## What the exercise asks
Print out the entire listing verbatim.

## Provided material
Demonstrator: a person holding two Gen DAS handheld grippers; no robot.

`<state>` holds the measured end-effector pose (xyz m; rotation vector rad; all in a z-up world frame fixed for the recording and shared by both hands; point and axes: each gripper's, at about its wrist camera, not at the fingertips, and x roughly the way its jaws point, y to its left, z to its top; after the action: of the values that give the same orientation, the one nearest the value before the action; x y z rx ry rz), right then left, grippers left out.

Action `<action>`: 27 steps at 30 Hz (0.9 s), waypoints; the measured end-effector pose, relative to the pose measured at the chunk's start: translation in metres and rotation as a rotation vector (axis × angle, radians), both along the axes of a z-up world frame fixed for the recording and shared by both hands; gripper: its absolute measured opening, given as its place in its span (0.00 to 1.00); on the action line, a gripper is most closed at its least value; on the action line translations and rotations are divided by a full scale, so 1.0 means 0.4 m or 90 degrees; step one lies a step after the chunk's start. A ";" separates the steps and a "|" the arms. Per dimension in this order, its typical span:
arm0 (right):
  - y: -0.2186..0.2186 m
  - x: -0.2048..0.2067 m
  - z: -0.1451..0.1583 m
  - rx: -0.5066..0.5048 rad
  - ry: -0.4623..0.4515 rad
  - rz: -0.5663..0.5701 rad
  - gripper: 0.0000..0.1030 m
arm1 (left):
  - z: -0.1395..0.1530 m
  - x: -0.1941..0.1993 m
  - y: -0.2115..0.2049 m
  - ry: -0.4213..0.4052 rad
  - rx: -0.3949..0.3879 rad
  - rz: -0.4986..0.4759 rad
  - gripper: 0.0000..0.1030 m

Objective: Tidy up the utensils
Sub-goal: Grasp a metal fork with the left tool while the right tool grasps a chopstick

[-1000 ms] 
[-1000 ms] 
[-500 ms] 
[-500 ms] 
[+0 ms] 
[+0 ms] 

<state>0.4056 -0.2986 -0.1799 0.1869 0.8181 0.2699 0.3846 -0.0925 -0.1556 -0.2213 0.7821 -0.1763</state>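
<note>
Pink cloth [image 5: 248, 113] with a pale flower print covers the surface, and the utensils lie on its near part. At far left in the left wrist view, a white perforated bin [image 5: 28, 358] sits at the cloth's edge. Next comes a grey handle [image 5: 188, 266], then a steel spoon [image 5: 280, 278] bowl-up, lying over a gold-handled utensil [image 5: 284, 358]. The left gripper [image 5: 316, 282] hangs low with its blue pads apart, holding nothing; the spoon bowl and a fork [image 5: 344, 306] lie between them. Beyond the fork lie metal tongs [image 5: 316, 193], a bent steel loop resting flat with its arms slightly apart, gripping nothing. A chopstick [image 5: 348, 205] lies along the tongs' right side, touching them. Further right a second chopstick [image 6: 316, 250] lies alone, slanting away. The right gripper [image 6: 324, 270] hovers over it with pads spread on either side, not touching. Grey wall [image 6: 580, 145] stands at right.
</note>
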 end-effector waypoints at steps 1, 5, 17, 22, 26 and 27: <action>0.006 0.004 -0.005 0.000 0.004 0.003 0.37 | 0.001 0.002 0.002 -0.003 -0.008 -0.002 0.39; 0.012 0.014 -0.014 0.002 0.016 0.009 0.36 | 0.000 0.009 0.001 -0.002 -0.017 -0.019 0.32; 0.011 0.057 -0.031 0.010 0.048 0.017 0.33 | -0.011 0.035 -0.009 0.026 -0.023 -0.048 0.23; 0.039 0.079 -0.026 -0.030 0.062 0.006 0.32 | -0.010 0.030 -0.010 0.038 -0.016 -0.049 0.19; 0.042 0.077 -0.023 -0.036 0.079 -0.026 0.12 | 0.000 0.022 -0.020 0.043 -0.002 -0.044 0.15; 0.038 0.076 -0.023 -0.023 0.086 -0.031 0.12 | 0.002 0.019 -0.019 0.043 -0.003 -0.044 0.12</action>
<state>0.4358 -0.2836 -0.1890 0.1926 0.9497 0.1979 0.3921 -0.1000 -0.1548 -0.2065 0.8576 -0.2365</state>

## Solution to this problem
Demonstrator: a person holding two Gen DAS handheld grippers; no robot.

`<state>` holds the measured end-effector pose (xyz m; rotation vector rad; all in a z-up world frame fixed for the recording and shared by both hands; point and axes: each gripper's, at about its wrist camera, not at the fingertips, and x roughly the way its jaws point, y to its left, z to its top; after the action: of the values that give the same orientation, the one nearest the value before the action; x y z rx ry rz), right then left, grippers left out.

Action `<action>`: 27 steps at 30 Hz (0.9 s), waypoints; the measured end-effector pose, relative to the pose measured at the chunk's start: translation in metres and rotation as a rotation vector (axis × angle, radians), both along the axes of a z-up world frame fixed for the recording and shared by both hands; gripper: its absolute measured opening, given as its place in its span (0.00 to 1.00); on the action line, a gripper is most closed at its least value; on the action line translations and rotations are divided by a full scale, so 1.0 means 0.4 m or 90 degrees; step one lies a step after the chunk's start. A ";" separates the steps and a "|" the arms. Per dimension in this order, its typical span:
arm0 (right):
  - y: -0.2186..0.2186 m
  - x: -0.2048..0.2067 m
  - z: -0.1451..0.1583 m
  - rx: -0.5066..0.5048 rad
  - ry: -0.4623..0.4515 rad
  - rz: -0.5663..0.5701 rad
  - gripper: 0.0000..0.1030 m
arm1 (left):
  - z: -0.1395..0.1530 m
  - x: -0.1941..0.1993 m
  - y: -0.2115..0.2049 m
  - ry: -0.4213..0.4052 rad
  - rx: -0.3949..0.3879 rad
  - rz: -0.4986..0.4759 rad
  - gripper: 0.0000..0.1030 m

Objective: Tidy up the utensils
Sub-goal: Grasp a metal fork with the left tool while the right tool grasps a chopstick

[-1000 ms] 
[-1000 ms] 
[-500 ms] 
[-500 ms] 
[+0 ms] 
[+0 ms] 

<state>0.4056 -0.2986 -0.1799 0.1869 0.8181 0.2699 0.3846 -0.0925 -0.1556 -0.2213 0.7821 -0.1763</state>
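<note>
Pink cloth [image 5: 248, 113] with a pale flower print covers the surface, and the utensils lie on its near part. At far left in the left wrist view, a white perforated bin [image 5: 28, 358] sits at the cloth's edge. Next comes a grey handle [image 5: 188, 266], then a steel spoon [image 5: 280, 278] bowl-up, lying over a gold-handled utensil [image 5: 284, 358]. The left gripper [image 5: 316, 282] hangs low with its blue pads apart, holding nothing; the spoon bowl and a fork [image 5: 344, 306] lie between them. Beyond the fork lie metal tongs [image 5: 316, 193], a bent steel loop resting flat with its arms slightly apart, gripping nothing. A chopstick [image 5: 348, 205] lies along the tongs' right side, touching them. Further right a second chopstick [image 6: 316, 250] lies alone, slanting away. The right gripper [image 6: 324, 270] hovers over it with pads spread on either side, not touching. Grey wall [image 6: 580, 145] stands at right.
</note>
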 end-effector waypoints at steps 1, 5, 17, 22, 26 and 27: <action>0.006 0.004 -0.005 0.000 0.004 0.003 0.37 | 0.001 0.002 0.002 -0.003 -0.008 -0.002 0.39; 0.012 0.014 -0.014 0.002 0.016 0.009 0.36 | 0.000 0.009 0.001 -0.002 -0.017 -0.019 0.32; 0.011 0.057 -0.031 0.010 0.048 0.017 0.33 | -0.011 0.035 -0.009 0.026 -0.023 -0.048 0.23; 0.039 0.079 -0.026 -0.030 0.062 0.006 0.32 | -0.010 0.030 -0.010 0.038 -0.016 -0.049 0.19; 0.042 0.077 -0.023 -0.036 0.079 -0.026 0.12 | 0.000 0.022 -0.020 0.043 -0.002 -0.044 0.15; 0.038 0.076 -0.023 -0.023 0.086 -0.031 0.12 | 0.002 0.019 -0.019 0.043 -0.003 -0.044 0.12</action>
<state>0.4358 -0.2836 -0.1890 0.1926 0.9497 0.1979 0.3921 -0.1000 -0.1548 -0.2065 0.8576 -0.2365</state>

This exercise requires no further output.